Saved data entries
○ ○ ○ ○ ○ ○ ○

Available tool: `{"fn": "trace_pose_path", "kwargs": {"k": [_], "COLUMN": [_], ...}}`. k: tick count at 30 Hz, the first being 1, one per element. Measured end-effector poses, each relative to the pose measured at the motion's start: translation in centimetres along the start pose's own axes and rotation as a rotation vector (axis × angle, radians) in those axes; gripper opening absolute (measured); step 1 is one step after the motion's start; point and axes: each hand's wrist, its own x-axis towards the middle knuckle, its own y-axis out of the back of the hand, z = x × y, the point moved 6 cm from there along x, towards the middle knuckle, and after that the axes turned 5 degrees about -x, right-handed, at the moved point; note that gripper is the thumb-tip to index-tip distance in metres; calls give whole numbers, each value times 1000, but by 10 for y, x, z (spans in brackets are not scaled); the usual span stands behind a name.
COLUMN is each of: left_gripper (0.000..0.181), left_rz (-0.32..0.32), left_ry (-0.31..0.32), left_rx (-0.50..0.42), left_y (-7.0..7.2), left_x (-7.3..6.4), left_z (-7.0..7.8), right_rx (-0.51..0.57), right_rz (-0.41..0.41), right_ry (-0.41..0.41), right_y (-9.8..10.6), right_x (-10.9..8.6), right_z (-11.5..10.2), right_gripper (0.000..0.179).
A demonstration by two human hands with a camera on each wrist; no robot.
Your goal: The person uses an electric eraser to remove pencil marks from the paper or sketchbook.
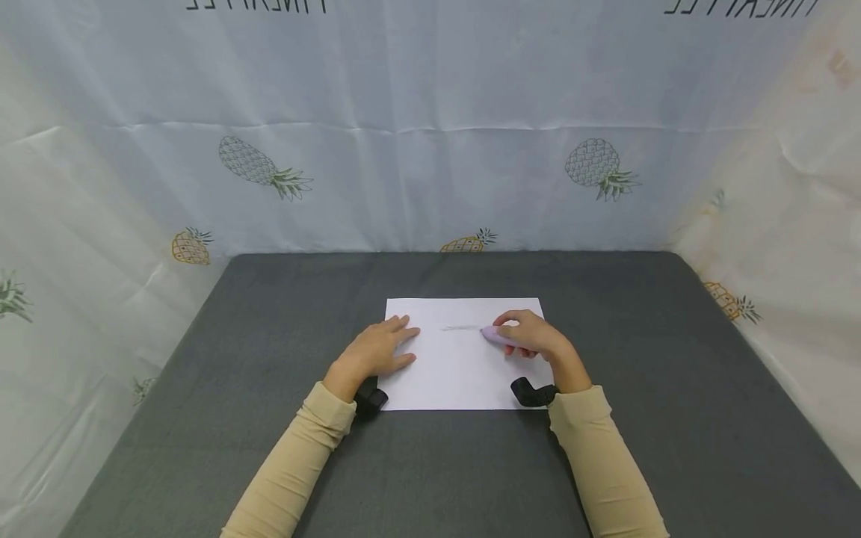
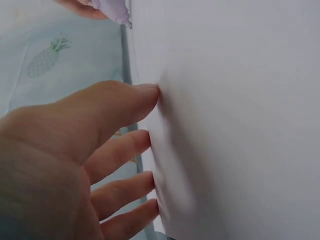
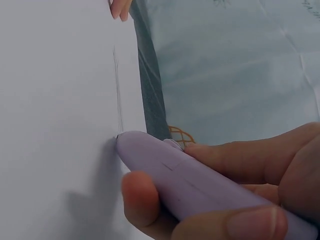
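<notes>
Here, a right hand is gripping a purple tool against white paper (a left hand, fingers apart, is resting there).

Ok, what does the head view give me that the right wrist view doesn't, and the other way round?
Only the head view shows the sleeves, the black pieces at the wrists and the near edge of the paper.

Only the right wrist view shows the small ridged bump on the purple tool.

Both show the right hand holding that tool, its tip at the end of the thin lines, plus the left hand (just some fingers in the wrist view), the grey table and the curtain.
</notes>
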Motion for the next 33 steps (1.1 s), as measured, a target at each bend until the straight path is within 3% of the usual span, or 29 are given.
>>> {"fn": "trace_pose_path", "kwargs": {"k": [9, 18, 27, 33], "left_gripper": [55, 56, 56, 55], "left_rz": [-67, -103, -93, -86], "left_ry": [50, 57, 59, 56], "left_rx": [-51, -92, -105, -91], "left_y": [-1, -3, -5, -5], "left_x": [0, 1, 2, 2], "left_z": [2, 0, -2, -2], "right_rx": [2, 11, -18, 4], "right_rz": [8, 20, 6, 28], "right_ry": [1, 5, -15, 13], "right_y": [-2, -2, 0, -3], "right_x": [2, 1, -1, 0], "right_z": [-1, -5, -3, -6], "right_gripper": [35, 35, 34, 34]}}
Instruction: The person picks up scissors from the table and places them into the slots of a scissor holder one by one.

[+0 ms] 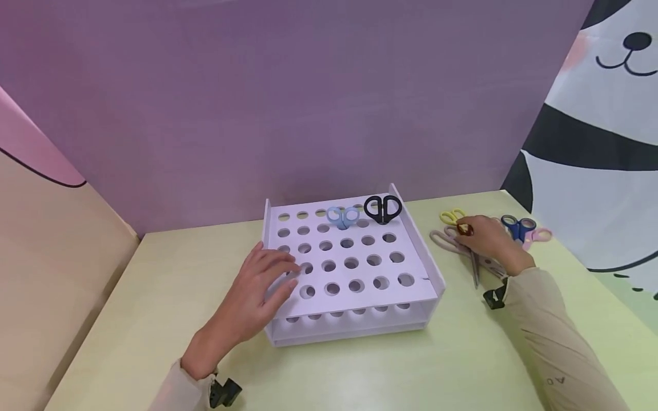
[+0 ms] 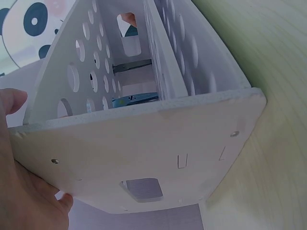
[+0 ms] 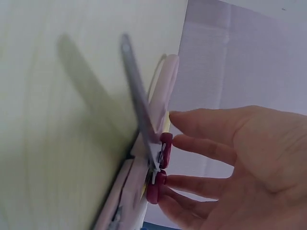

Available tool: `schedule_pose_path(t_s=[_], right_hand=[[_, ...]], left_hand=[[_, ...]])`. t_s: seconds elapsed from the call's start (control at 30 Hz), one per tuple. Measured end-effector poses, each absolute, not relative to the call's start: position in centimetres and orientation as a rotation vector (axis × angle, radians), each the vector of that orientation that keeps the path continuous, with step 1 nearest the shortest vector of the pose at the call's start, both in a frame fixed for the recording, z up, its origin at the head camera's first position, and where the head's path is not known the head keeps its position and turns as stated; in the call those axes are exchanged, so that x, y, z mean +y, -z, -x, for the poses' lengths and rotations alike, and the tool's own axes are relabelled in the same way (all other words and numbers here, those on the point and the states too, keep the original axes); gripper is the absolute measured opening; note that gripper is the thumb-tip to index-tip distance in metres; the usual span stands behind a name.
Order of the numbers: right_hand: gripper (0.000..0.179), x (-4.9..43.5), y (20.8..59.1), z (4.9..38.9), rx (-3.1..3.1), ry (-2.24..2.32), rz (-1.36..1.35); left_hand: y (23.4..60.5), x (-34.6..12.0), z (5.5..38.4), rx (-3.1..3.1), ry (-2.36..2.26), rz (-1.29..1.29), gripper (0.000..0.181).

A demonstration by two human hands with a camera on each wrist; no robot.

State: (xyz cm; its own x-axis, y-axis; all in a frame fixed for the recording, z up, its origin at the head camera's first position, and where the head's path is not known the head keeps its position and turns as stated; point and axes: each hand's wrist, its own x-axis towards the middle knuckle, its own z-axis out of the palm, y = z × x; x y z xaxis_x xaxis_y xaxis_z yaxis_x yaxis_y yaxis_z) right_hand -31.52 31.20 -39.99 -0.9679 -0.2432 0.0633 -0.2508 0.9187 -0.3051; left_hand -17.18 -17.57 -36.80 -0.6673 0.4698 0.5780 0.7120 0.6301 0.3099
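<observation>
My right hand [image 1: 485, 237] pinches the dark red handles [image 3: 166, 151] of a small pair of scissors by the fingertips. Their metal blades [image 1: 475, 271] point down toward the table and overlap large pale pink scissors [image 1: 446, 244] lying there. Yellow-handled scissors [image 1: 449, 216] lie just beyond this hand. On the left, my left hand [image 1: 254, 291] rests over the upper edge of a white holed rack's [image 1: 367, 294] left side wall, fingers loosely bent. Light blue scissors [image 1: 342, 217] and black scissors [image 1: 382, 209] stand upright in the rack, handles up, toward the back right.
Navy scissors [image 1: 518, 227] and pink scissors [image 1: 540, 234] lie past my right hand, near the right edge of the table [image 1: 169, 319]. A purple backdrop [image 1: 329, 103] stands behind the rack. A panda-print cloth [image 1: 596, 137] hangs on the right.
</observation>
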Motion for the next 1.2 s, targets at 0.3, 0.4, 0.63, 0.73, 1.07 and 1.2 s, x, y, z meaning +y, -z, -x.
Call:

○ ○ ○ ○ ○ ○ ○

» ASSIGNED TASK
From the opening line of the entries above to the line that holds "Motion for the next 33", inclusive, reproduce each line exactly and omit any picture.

» EXERCISE ANSWER
Available tool: `{"fn": "trace_pose_path", "kwargs": {"k": [_], "COLUMN": [_], ...}}`. k: tick count at 30 Hz, the first being 1, one per element. Measured end-effector poses, each relative to the pose measured at the motion's start: translation in centimetres along the start pose's own axes and rotation as a rotation vector (axis × angle, radians) in those axes; gripper opening absolute (measured); step 1 is one step after the motion's start; point and axes: each hand's wrist, its own x-axis towards the middle knuckle, its own y-axis out of the back of the hand, z = x × y, the point moved 6 cm from there along x, towards the middle knuckle, and after that the axes turned 5 degrees about -x, right-handed, at the moved point; note that gripper is the thumb-tip to index-tip distance in metres; calls give whole numbers, each value times 1000, but by 10 for y, x, z (spans in brackets are not scaled); the usual span stands behind a name.
COLUMN is each of: left_gripper (0.000..0.181), left_rz (-0.32..0.32), left_ry (-0.31..0.32), left_rx (-0.50..0.42), left_y (-7.0..7.2), left_x (-7.3..6.4), left_z (-7.0..7.8), right_rx (-0.51..0.57), right_rz (-0.41..0.41), right_ry (-0.41..0.41), right_y (-9.8..10.6), right_x (-10.9..8.6), right_z (-11.5..10.2), right_gripper (0.000..0.179).
A demonstration by two human hands with a camera on each wrist; no robot.
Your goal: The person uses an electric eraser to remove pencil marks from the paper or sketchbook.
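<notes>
Here, a right hand is gripping a purple tool against white paper (a left hand, fingers apart, is resting there).

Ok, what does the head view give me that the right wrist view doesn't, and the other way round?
Only the head view shows the sleeves, the black pieces at the wrists and the near edge of the paper.

Only the right wrist view shows the small ridged bump on the purple tool.

Both show the right hand holding that tool, its tip at the end of the thin lines, plus the left hand (just some fingers in the wrist view), the grey table and the curtain.
</notes>
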Motion for the next 33 steps (1.1 s), as measured, a target at each bend until the straight path is within 3% of the usual span, or 29 are given.

Nothing else is required to complete the exercise.